--- TASK DETAILS ---
Each and every line of the data must appear exactly as given.

--- DATASET SECTION ---
- - - -

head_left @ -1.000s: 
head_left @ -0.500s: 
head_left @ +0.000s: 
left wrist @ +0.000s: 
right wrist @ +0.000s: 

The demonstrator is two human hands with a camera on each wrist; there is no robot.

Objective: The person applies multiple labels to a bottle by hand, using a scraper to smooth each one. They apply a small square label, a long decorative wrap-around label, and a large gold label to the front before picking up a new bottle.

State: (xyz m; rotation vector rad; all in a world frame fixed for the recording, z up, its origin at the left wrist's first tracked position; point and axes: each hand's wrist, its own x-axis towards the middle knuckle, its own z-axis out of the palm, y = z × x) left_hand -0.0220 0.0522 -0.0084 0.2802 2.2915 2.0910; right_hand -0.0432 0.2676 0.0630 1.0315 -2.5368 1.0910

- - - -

--- EXPECTED ANSWER ---
head_left @ -1.000s: 
head_left @ -0.500s: 
head_left @ +0.000s: 
left wrist @ +0.000s: 
right wrist @ +0.000s: 

The demonstrator is two human hands with a camera on each wrist; there is no robot.

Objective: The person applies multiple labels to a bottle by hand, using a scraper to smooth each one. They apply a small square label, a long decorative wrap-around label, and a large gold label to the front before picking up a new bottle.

State: (xyz m; rotation vector rad; all in a world frame fixed for the recording, z up, its origin at the left wrist's first tracked position; point and axes: each hand's wrist, its own x-axis towards the middle knuckle, its own z-axis out of the palm, y = z × x) left_hand -0.0220 0.0522 -0.0084 0.2802 2.2915 2.0910; right_hand -0.0432 0.2676 0.0630 1.0315 -2.5368 1.0910

The work for this exercise is now done.